● **Problem statement**
Your task is to retype each line of the data below exactly.
---- Provided material
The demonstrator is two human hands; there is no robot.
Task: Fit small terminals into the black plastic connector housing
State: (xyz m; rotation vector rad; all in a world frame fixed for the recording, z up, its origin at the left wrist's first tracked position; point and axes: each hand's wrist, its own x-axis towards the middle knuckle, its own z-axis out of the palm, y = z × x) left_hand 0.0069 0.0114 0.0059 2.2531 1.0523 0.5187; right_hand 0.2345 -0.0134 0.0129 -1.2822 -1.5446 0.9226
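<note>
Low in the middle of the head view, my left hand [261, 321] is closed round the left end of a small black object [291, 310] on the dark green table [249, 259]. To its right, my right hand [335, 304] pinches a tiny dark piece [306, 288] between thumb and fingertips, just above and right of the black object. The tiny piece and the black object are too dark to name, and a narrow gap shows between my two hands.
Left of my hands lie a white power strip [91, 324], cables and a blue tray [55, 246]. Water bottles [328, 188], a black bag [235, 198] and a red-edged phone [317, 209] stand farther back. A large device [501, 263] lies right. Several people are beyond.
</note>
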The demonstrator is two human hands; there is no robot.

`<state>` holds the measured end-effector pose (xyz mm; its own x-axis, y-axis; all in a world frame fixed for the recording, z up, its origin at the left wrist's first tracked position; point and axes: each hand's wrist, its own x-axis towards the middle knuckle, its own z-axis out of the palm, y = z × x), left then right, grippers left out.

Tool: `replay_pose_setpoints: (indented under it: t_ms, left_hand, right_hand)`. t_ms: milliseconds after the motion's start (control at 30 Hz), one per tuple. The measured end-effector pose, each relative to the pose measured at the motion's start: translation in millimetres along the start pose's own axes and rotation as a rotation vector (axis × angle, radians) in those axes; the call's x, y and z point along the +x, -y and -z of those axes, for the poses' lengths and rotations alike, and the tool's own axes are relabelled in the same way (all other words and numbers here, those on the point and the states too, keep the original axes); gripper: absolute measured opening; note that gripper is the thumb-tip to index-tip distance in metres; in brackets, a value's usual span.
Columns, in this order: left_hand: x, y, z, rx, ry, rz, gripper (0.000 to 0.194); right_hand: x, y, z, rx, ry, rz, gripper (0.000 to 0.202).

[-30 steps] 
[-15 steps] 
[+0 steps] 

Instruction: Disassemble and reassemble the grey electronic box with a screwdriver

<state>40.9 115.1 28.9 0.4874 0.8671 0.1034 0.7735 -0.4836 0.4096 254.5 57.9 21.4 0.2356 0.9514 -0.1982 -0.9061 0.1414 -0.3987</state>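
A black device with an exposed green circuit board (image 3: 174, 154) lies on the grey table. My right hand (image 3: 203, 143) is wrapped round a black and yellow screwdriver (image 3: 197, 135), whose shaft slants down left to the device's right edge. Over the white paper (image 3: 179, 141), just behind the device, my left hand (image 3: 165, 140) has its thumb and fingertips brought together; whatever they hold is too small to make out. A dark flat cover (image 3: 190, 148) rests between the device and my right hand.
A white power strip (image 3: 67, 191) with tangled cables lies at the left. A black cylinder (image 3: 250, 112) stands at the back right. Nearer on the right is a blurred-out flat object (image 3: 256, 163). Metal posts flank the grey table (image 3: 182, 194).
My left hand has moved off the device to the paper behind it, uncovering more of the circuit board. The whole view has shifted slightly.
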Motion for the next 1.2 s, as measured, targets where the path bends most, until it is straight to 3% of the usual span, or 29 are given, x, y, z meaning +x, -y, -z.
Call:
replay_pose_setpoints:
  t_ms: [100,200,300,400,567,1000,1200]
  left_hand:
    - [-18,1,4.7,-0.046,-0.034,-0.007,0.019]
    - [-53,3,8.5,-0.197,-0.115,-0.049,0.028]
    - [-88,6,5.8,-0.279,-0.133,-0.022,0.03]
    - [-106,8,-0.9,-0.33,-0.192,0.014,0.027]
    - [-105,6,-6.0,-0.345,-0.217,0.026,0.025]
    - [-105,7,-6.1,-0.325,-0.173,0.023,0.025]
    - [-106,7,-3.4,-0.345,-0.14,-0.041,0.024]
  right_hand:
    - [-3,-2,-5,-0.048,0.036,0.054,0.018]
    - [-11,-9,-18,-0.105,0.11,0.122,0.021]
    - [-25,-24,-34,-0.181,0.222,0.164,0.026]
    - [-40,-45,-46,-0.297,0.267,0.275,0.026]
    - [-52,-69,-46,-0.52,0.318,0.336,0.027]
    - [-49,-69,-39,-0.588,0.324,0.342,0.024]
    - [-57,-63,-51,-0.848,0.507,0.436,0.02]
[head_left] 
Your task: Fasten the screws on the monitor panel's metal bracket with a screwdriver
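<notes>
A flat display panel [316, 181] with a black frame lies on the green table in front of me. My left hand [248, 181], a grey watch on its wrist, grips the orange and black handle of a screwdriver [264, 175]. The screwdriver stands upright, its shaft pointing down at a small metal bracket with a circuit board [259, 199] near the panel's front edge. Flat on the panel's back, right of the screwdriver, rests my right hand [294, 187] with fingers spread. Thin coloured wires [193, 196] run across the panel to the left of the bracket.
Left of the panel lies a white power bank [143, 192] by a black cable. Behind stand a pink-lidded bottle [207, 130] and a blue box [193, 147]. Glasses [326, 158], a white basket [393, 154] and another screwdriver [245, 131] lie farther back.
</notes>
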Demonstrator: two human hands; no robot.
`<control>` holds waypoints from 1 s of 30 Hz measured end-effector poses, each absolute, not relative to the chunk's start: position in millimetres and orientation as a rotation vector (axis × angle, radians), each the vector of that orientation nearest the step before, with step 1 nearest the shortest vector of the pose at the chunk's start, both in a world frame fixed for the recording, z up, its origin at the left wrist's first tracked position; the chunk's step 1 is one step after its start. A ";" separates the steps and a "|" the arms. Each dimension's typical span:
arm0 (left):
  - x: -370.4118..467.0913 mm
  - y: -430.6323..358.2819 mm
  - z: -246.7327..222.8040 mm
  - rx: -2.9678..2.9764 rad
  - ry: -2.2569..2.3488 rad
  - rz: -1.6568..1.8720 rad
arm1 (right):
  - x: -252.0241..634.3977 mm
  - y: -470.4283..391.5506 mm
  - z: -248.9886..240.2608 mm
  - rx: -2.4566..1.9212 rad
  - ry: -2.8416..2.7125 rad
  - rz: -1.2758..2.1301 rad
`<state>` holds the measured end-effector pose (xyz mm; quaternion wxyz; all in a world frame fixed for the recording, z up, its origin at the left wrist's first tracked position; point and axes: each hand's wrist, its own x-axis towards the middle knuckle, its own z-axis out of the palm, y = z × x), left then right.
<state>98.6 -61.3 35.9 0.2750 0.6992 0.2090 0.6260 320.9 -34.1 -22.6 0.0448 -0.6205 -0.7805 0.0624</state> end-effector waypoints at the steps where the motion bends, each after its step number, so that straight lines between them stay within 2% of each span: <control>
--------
● **Result of the task**
The demonstrator is two human hands; there is no robot.
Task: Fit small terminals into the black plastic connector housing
State: (xyz m; rotation vector rad; all in a world frame fixed for the recording, z up, its origin at the left wrist's first tracked position; point and axes: each hand's wrist, its own x-axis towards the middle knuckle, its own z-axis out of the palm, y = z × x) left_hand 0.0069 0.0114 0.0059 2.2531 1.0523 0.5187; right_hand 0.2345 -0.0134 0.0129 -1.2822 -1.5446 0.9226
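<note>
Low in the middle of the head view, my left hand [261, 321] is closed round the left end of a small black object [291, 310] on the dark green table [249, 259]. To its right, my right hand [335, 304] pinches a tiny dark piece [306, 288] between thumb and fingertips, just above and right of the black object. The tiny piece and the black object are too dark to name, and a narrow gap shows between my two hands.
Left of my hands lie a white power strip [91, 324], cables and a blue tray [55, 246]. Water bottles [328, 188], a black bag [235, 198] and a red-edged phone [317, 209] stand farther back. A large device [501, 263] lies right. Several people are beyond.
</note>
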The demonstrator is two human hands; there is no robot.

`<state>` holds the measured end-effector pose (xyz mm; its own x-axis, y-axis; all in a world frame fixed for the recording, z up, its origin at the left wrist's first tracked position; point and axes: each hand's wrist, its own x-axis towards the middle knuckle, its own z-axis out of the palm, y = z × x), left then right, grippers left out.

Tool: `replay_pose_setpoints: (indented under it: t_ms, left_hand, right_hand)`. t_ms: milliseconds after the motion's start (control at 30 Hz), one per tuple. The measured end-effector pose, each relative to the pose measured at the motion's start: translation in millimetres along the start pose's own axes and rotation as a rotation vector (axis × angle, radians) in those axes; the call's x, y and z point along the +x, -y and -z of those axes, for the poses' lengths and rotations alike, and the tool's own axes are relabelled in the same way (all other words and numbers here, those on the point and the states too, keep the original axes); gripper: absolute measured opening; note that gripper is the thumb-tip to index-tip distance in metres; in brackets, a value's usual span.
Columns, in this order: left_hand: x, y, z, rx, ry, rz, gripper (0.000 to 0.194); right_hand: x, y, z, rx, ry, rz, gripper (0.000 to 0.202).

[-30 steps] 
[-15 steps] 
[+0 steps] 

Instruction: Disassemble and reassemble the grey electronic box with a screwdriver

<state>40.9 115.1 28.9 0.4874 0.8671 0.1034 0.7735 -0.4836 0.4096 254.5 57.9 21.4 0.2356 0.9514 -0.1982 -0.9061 0.1414 -0.3987</state>
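A black device with an exposed green circuit board (image 3: 174, 154) lies on the grey table. My right hand (image 3: 203, 143) is wrapped round a black and yellow screwdriver (image 3: 197, 135), whose shaft slants down left to the device's right edge. Over the white paper (image 3: 179, 141), just behind the device, my left hand (image 3: 165, 140) has its thumb and fingertips brought together; whatever they hold is too small to make out. A dark flat cover (image 3: 190, 148) rests between the device and my right hand.
A white power strip (image 3: 67, 191) with tangled cables lies at the left. A black cylinder (image 3: 250, 112) stands at the back right. Nearer on the right is a blurred-out flat object (image 3: 256, 163). Metal posts flank the grey table (image 3: 182, 194).
My left hand has moved off the device to the paper behind it, uncovering more of the circuit board. The whole view has shifted slightly.
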Motion for the next 1.2 s, as measured, targets where the path bends most, until it is straight to 3% of the usual span, or 29 are given, x, y, z meaning +x, -y, -z.
Call:
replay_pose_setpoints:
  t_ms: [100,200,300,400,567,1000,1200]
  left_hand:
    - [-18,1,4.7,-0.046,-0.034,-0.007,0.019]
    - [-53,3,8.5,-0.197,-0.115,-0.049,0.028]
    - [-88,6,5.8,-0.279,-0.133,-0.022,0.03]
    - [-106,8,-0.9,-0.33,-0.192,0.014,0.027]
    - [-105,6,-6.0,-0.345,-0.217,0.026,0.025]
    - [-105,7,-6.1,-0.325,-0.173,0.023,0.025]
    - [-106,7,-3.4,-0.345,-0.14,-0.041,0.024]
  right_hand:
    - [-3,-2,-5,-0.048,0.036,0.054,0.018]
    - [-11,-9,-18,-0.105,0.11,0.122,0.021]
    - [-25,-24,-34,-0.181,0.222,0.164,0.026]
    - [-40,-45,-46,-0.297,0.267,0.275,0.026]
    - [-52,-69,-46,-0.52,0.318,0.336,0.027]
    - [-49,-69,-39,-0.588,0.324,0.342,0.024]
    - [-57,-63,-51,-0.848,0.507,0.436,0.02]
[head_left] 
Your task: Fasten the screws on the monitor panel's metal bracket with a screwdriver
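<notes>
A flat display panel [316, 181] with a black frame lies on the green table in front of me. My left hand [248, 181], a grey watch on its wrist, grips the orange and black handle of a screwdriver [264, 175]. The screwdriver stands upright, its shaft pointing down at a small metal bracket with a circuit board [259, 199] near the panel's front edge. Flat on the panel's back, right of the screwdriver, rests my right hand [294, 187] with fingers spread. Thin coloured wires [193, 196] run across the panel to the left of the bracket.
Left of the panel lies a white power bank [143, 192] by a black cable. Behind stand a pink-lidded bottle [207, 130] and a blue box [193, 147]. Glasses [326, 158], a white basket [393, 154] and another screwdriver [245, 131] lie farther back.
</notes>
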Demonstrator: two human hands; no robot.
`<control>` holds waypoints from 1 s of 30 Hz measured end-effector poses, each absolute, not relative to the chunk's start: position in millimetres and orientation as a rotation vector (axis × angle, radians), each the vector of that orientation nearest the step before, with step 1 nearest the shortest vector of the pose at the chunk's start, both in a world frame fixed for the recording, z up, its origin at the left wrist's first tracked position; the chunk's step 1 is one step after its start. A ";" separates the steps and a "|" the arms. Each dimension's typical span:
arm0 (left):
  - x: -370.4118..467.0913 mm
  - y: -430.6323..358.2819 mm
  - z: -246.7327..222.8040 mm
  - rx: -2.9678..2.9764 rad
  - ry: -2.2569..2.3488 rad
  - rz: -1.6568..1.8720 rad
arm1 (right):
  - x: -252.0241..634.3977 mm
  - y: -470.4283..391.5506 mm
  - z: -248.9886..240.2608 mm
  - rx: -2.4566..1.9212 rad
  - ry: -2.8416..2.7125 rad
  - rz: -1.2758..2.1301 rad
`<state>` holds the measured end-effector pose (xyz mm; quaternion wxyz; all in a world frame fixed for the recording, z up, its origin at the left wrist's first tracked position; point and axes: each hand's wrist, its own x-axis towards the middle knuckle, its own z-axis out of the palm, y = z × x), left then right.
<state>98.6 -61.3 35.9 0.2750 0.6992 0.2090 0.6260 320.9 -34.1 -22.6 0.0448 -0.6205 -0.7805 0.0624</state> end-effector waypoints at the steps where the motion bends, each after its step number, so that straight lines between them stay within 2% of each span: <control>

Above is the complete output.